> **EXERCISE AIM**: Transcribe the entries that follow, every word as written, and drop the pictures.

> **INPUT DATA**:
::::::
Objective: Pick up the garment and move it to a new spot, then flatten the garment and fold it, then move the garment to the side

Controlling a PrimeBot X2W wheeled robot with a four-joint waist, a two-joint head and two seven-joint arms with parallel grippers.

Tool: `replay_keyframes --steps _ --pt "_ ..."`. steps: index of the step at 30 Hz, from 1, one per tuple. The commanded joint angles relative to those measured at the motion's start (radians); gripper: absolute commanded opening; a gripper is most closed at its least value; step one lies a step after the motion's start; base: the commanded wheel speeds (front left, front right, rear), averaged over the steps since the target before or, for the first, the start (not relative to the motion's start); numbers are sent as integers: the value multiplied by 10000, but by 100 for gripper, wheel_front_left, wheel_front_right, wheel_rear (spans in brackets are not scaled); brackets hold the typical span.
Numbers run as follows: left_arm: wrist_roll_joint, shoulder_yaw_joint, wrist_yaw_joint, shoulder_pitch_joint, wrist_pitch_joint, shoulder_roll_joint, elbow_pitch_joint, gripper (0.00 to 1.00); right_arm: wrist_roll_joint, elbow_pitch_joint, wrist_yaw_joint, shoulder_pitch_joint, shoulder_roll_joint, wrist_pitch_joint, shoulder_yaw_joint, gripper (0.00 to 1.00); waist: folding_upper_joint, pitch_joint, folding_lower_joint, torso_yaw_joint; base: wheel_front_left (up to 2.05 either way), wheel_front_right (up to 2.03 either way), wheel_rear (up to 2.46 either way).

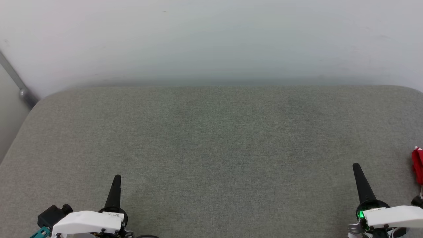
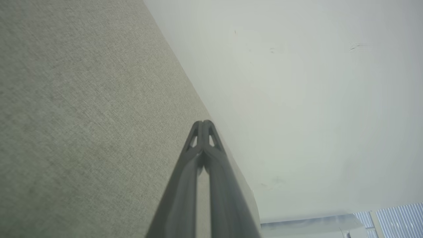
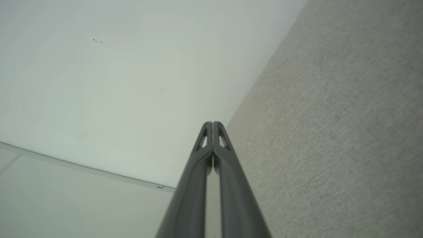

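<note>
A small red edge of the garment (image 1: 418, 164) shows at the far right of the head view, lying on the grey fabric surface (image 1: 211, 148); most of it is cut off by the frame. My right gripper (image 1: 356, 165) stands shut at the lower right, a short way left of that red edge, holding nothing. At the lower left my left gripper (image 1: 117, 177) is shut and empty too, far from the garment. In the left wrist view the left gripper (image 2: 204, 123) has its tips pressed together, and in the right wrist view the right gripper (image 3: 212, 124) looks the same.
A pale wall (image 1: 211, 39) rises behind the grey surface's far edge. A grey metal bar (image 1: 18, 87) runs down at the far left corner. The surface's left edge curves away at the left.
</note>
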Motion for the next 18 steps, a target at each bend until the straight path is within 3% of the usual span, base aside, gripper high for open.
replay_keyframes --steps 1,18 --pt "-256 67 -66 -212 61 70 -16 0 250 -3 -3 -244 -80 47 -24 0 -1 5 0 -4 0 0 0" --pt "-1876 222 -260 -535 460 55 174 0 1805 258 -4 -574 -59 468 -83 0 -1 74 0 -68 0 0 0"
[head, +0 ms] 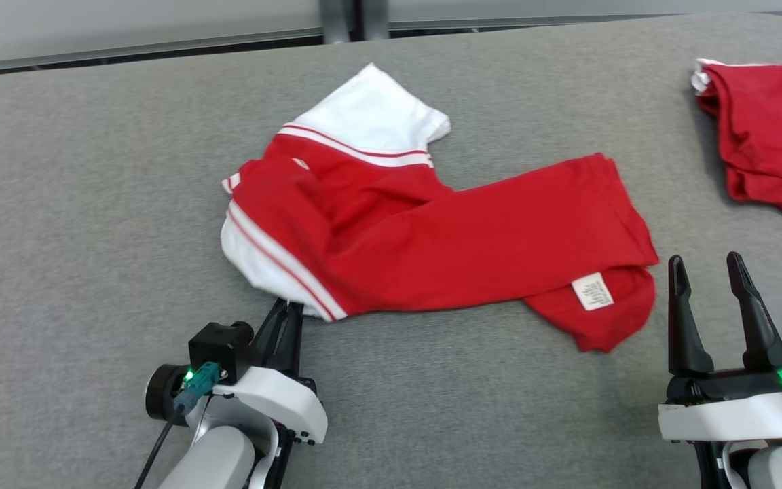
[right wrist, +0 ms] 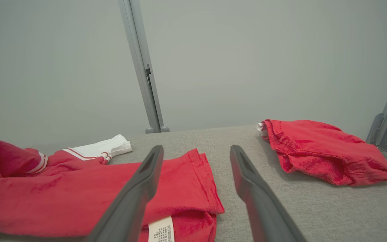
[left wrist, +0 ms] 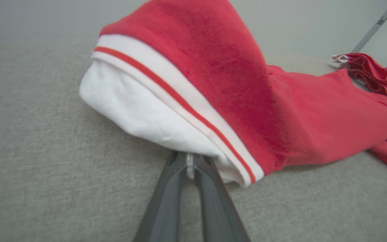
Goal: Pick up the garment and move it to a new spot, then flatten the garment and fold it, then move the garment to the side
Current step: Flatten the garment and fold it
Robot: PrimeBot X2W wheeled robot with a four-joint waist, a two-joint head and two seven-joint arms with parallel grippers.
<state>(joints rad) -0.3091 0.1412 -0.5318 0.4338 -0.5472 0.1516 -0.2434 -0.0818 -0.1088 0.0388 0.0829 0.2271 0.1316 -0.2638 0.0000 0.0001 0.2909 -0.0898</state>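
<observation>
One gripper works: your left gripper (left wrist: 189,159) seems clamped on the white edge (left wrist: 146,114) of the crumpled red-and-white cotton garment (head: 432,231), so lift slowly; right gripper (head: 703,263) gapes empty.

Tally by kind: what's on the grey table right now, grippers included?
Garments: 2 (red-and-white knit shirt; crumpled red cloth garment at the far right)
Grippers: 2 (left gripper, jaws closed on the shirt's white edge; right gripper, jaws apart, off the cloth)
Total: 4
</observation>
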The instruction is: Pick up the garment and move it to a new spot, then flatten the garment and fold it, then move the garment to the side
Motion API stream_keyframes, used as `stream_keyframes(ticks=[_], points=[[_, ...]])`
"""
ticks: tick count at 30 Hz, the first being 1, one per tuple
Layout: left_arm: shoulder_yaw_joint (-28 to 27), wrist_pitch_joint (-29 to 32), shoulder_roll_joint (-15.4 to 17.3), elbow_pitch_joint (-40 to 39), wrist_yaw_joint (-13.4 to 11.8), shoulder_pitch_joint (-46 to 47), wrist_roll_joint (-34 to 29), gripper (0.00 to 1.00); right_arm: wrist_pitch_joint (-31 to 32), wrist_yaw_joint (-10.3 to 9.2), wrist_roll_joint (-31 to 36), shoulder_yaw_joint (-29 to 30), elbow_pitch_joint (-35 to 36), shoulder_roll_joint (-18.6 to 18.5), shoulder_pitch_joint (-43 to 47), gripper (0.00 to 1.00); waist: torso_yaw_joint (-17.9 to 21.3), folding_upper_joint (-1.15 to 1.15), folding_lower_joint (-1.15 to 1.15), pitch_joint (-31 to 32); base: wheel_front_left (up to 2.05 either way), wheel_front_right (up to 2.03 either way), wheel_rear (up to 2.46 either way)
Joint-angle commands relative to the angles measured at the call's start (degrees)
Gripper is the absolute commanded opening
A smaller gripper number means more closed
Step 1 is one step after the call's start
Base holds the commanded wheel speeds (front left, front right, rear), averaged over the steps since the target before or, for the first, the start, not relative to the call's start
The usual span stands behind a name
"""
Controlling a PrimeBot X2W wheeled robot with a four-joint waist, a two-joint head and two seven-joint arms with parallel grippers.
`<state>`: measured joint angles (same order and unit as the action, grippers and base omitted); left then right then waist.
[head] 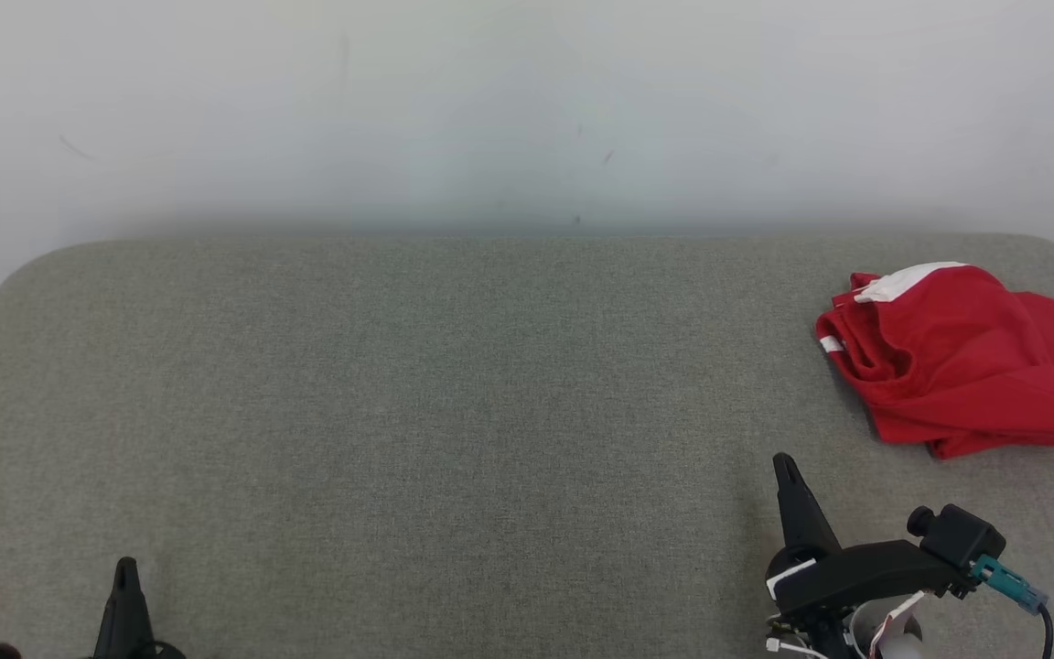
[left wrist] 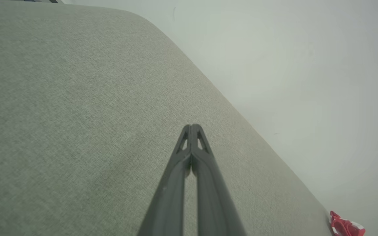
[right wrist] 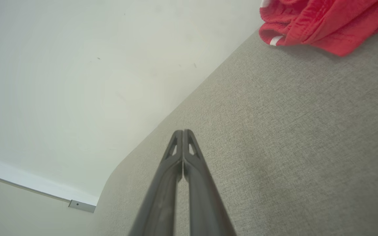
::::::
> **PROBLEM SOLUTION**:
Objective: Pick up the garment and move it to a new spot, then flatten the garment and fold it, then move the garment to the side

Controlling a PrimeBot X2W wheeled robot with a four-joint waist, a two-joint head and two seven-joint arms with parallel grippers.

Tool: `replay_keyframes --steps _ --pt "_ ..."`. steps: index of the step at 30 Hz, from 1, one per tuple. The commanded joint angles relative to those measured at the motion's start (radians); gripper: absolute commanded opening; a gripper is most closed at its least value; step one lies a step after the motion's start; base: the commanded wheel speeds (front left, front right, rear), averaged over the steps since the target before or, for the first, the start (not relative to the motion's start); numbers are sent as integers: the value multiplied by 10000, but by 100 for gripper, wheel_front_left, wheel_front_right, wheel_rear (spans in brackets are not scaled); brackets hold the typical span.
Numbers run as follows: left_arm: wrist_roll_joint, shoulder_yaw_joint, wrist_yaw_joint, shoulder_pitch_joint, wrist_pitch_joint, shoulder_roll_joint, elbow_pitch_joint, gripper (0.00 to 1.00); right_arm: wrist_roll_joint, elbow_pitch_joint, wrist_yaw_joint, shoulder_pitch_joint, shoulder_roll_joint, wrist_pitch_joint, shoulder_yaw_joint, gripper (0.00 to 1.00); waist: folding_upper_joint, pitch_joint, folding_lower_joint, torso_yaw_joint; base: wheel_front_left (up to 2.05 either way), wheel_front_right (up to 2.03 either way), wheel_rear (up to 2.46 either way).


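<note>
A small red edge of the garment (image 1: 418, 164) shows at the far right of the head view, lying on the grey fabric surface (image 1: 211, 148); most of it is cut off by the frame. My right gripper (image 1: 356, 165) stands shut at the lower right, a short way left of that red edge, holding nothing. At the lower left my left gripper (image 1: 117, 177) is shut and empty too, far from the garment. In the left wrist view the left gripper (image 2: 204, 123) has its tips pressed together, and in the right wrist view the right gripper (image 3: 212, 124) looks the same.
A pale wall (image 1: 211, 39) rises behind the grey surface's far edge. A grey metal bar (image 1: 18, 87) runs down at the far left corner. The surface's left edge curves away at the left.
</note>
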Motion for the next 18 steps, a target at each bend until the straight path is within 3% of the usual span, base aside, gripper high for open.
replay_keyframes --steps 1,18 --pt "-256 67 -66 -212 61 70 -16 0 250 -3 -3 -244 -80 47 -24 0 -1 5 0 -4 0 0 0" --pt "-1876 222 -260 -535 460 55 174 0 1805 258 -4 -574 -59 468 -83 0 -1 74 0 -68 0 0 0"
[head, +0 ms] 
[right wrist, +0 ms] 
[left wrist, +0 ms] 
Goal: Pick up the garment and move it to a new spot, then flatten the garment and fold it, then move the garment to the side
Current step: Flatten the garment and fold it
Robot: PrimeBot X2W wheeled robot with a four-joint waist, a two-joint head and two seven-joint arms with parallel grippers.
<state>(joints rad) -0.3091 0.1412 -0.5318 0.4338 -0.5472 0.1516 -0.2434 -0.0818 -0.1088 0.0388 0.0829 0.2271 0.1316 -0.2638 0.0000 0.0001 0.2909 -0.0898</state>
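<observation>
One gripper works: your left gripper (left wrist: 189,159) seems clamped on the white edge (left wrist: 146,114) of the crumpled red-and-white cotton garment (head: 432,231), so lift slowly; right gripper (head: 703,263) gapes empty.

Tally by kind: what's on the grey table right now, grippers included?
Garments: 2 (red-and-white knit shirt; crumpled red cloth garment at the far right)
Grippers: 2 (left gripper, jaws closed on the shirt's white edge; right gripper, jaws apart, off the cloth)
Total: 4
</observation>
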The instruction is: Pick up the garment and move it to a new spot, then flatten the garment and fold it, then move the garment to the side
Motion API stream_keyframes, used as `stream_keyframes(ticks=[_], points=[[_, ...]])`
"""
ticks: tick count at 30 Hz, the first being 1, one per tuple
Layout: left_arm: shoulder_yaw_joint (-28 to 27), wrist_pitch_joint (-29 to 32), shoulder_roll_joint (-15.4 to 17.3), elbow_pitch_joint (-40 to 39), wrist_yaw_joint (-13.4 to 11.8), shoulder_pitch_joint (-46 to 47), wrist_roll_joint (-34 to 29), gripper (0.00 to 1.00); right_arm: wrist_pitch_joint (-31 to 32), wrist_yaw_joint (-10.3 to 9.2), wrist_roll_joint (-31 to 36), shoulder_yaw_joint (-29 to 30), elbow_pitch_joint (-35 to 36), shoulder_roll_joint (-18.6 to 18.5), shoulder_pitch_joint (-43 to 47), gripper (0.00 to 1.00); waist: torso_yaw_joint (-17.9 to 21.3), folding_upper_joint (-1.15 to 1.15), folding_lower_joint (-1.15 to 1.15), pitch_joint (-31 to 32); base: wheel_front_left (up to 2.05 either way), wheel_front_right (up to 2.03 either way), wheel_rear (up to 2.46 either way)
Joint-angle commands relative to the angles measured at the call's start (degrees)
Gripper is the absolute commanded opening
A smaller gripper number means more closed
Step 1 is one step after the call's start
Base holds the commanded wheel speeds (front left, front right, rear), averaged over the steps since the target before or, for the first, the start, not relative to the call's start
The usual span stands behind a name
"""
Controlling a PrimeBot X2W wheeled robot with a four-joint waist, a two-joint head and two seven-joint arms with parallel grippers.
`<state>`: measured joint angles (same order and unit as the action, grippers and base omitted); left then right then waist.
[head] 
[left wrist] 
[right wrist] 

There is no more to the answer.